*The task*
If a line in the records below contains "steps", copy that line.

*Collected data entries*

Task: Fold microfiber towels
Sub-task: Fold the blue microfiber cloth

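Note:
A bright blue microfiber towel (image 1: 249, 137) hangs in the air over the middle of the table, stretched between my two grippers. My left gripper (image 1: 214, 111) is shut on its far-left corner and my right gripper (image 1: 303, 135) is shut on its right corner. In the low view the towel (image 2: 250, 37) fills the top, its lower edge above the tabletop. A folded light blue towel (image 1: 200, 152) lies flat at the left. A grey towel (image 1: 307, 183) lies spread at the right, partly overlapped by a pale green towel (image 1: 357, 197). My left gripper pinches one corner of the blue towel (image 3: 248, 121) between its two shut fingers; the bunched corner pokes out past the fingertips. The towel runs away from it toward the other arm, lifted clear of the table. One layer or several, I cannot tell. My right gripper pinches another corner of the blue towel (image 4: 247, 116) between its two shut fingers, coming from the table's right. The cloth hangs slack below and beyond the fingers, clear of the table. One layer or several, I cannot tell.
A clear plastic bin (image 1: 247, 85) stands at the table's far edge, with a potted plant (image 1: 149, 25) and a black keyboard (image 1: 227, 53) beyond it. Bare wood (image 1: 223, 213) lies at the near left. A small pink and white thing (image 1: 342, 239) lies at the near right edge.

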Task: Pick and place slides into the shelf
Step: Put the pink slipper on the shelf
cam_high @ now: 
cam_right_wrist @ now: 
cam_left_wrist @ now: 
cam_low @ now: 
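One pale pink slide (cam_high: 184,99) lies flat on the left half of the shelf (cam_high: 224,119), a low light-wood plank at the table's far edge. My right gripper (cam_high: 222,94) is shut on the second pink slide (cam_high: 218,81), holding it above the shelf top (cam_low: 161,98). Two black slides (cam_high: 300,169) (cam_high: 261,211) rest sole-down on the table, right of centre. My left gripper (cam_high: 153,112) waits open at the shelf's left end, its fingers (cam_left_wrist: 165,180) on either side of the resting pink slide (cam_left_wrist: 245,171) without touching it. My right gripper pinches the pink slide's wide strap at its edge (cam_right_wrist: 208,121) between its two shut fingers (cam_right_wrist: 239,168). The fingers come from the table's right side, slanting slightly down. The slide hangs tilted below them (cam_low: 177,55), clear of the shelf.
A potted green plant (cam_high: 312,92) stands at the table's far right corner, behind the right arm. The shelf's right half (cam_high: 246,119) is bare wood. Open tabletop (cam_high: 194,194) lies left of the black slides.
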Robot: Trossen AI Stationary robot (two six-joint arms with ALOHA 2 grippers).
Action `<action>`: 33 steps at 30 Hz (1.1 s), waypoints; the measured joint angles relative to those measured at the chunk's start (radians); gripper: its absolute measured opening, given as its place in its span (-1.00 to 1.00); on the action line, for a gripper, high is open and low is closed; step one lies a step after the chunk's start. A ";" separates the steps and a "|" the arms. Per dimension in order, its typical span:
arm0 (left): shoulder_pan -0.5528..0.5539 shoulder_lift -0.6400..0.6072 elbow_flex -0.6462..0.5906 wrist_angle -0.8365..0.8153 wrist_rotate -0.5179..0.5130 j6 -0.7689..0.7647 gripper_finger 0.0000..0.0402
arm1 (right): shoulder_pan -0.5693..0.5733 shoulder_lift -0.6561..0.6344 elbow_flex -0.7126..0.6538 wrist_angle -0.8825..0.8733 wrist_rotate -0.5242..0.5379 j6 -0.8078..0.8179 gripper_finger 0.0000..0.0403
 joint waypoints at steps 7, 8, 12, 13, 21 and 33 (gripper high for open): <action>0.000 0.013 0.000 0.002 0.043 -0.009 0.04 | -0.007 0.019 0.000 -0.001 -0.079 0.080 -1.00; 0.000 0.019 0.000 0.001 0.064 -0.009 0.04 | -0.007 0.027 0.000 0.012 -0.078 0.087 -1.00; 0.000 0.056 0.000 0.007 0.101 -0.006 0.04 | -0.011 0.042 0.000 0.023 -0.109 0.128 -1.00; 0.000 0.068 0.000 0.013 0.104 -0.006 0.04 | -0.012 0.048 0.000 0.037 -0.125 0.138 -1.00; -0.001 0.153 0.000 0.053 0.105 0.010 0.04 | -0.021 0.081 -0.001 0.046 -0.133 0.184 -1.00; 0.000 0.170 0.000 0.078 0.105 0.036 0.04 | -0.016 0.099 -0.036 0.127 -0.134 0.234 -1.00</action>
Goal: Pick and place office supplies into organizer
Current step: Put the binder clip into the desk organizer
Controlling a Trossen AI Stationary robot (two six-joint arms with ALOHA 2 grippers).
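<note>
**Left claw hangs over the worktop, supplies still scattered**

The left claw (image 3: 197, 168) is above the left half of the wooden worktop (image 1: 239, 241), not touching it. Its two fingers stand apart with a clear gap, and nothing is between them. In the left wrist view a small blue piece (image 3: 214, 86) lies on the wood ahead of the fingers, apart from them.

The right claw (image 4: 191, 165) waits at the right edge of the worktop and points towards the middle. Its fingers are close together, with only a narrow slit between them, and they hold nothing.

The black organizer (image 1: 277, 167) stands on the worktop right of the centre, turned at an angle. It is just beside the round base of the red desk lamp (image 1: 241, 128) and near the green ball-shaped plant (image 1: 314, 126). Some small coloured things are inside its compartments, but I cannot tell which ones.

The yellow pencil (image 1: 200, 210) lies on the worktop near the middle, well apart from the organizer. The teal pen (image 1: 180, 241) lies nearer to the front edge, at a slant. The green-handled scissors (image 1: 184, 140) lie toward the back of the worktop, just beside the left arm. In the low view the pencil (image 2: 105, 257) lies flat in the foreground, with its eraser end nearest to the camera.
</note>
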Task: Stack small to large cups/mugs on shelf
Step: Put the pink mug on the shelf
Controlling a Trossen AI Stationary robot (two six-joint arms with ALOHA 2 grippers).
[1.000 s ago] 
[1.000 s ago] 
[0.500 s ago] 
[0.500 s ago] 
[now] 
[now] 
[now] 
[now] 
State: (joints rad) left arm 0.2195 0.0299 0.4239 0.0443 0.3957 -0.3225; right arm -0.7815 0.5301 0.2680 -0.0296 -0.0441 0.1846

*Task result*
Action `<action>`: 33 steps at 30 Hz (1.1 s), waypoints; the measured joint angles relative to those measured at the chunk's start (radians); gripper: its absolute measured opening, given as its place in its span (-1.00 to 1.00); on the action line, for a gripper, high is open and low is closed; step one lies a step after the chunk's start. A ";" separates the steps and a "|" the arms. Per dimension in order, its typical span:
 joint waypoints at steps 7, 8, 12, 13, 21 and 33 (gripper high for open): <action>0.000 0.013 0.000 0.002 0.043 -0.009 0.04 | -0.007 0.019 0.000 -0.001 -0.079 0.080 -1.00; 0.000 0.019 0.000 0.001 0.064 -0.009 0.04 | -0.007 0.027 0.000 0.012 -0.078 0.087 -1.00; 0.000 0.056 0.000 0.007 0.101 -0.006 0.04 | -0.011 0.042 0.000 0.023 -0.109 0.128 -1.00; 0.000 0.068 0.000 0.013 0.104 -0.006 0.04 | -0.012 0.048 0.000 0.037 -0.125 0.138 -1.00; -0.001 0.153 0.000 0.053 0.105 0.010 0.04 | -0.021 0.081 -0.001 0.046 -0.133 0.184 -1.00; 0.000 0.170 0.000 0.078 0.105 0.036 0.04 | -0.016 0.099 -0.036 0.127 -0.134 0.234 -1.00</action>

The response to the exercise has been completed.